## PROMPT
Every line from the one with "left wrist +" to the one with "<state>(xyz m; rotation", including those two, is to be copied exactly; all other lines of the entries below are left out.

## AVAILABLE DATA

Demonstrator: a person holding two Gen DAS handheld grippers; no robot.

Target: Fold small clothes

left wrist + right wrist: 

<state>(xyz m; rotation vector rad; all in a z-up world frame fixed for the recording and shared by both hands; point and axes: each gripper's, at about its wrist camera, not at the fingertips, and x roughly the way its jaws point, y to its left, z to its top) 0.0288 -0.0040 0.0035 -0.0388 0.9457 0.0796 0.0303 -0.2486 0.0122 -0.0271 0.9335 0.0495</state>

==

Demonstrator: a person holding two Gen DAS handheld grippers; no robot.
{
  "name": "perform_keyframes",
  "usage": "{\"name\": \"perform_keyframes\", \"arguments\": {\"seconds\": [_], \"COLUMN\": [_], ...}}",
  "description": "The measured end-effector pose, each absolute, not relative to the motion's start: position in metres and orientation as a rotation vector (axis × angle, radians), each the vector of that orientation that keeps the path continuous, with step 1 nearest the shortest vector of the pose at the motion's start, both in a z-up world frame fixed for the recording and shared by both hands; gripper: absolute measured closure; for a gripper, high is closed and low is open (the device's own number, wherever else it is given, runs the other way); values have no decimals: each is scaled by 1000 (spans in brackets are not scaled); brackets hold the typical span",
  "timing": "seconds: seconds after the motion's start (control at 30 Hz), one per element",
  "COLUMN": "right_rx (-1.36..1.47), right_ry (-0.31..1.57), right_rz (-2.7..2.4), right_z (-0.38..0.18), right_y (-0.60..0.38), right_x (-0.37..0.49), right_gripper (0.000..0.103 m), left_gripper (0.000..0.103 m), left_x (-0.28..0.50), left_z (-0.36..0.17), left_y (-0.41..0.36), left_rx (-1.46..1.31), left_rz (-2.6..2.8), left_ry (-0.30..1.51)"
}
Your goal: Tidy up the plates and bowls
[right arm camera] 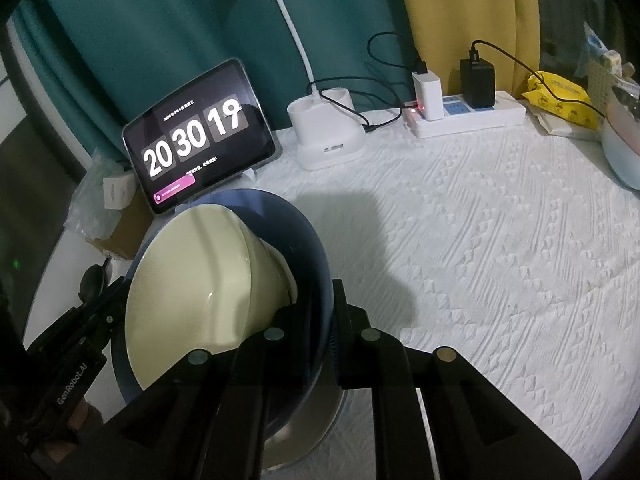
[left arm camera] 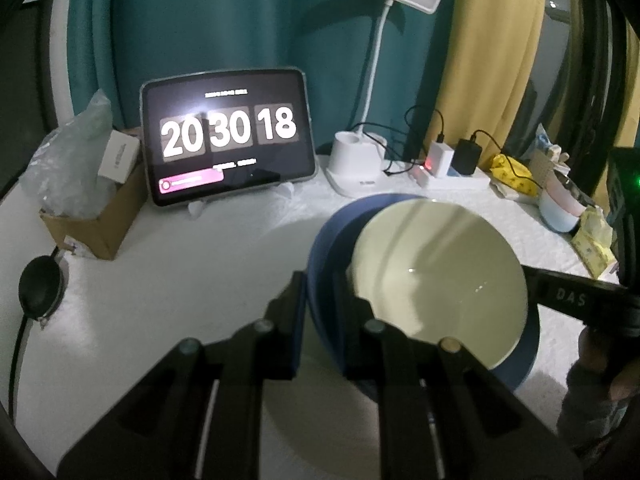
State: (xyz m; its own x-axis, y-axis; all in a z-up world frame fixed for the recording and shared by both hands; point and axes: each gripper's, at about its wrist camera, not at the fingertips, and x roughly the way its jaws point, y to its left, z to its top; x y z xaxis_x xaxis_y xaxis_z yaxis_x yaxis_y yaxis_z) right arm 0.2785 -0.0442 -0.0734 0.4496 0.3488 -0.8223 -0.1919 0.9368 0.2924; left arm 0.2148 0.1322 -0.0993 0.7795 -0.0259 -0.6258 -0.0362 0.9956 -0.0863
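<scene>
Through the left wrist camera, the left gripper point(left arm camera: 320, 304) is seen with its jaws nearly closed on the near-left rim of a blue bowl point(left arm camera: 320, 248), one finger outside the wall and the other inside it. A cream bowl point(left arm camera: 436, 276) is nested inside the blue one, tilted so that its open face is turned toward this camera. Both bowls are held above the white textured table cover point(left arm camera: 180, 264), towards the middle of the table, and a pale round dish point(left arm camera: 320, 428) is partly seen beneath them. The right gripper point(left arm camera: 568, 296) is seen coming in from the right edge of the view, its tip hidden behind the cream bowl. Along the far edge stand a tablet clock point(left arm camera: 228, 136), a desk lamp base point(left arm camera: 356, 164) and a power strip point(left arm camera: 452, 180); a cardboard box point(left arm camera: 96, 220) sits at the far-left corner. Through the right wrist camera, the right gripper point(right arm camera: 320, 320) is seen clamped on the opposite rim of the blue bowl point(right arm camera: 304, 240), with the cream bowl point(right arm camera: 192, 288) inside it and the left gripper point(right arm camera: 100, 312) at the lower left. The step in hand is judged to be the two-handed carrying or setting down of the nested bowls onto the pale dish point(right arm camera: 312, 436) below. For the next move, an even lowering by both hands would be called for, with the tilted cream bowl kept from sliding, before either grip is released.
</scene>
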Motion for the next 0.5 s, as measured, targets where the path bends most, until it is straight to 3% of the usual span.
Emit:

## SOLUTION TO THIS PROBLEM
left wrist + right wrist: 

<state>(xyz m; rotation vector rad; all in a z-up world frame fixed for the recording and shared by both hands; point and axes: each gripper's, at about its wrist camera, not at the fingertips, and x roughly the way its jaws point, y to its left, z to its top) 0.0288 -0.0040 0.0035 -0.0388 0.9457 0.0796 0.0303 -0.2486 0.0122 -0.0271 0.9335 0.0495</state>

This brings the exercise to completion.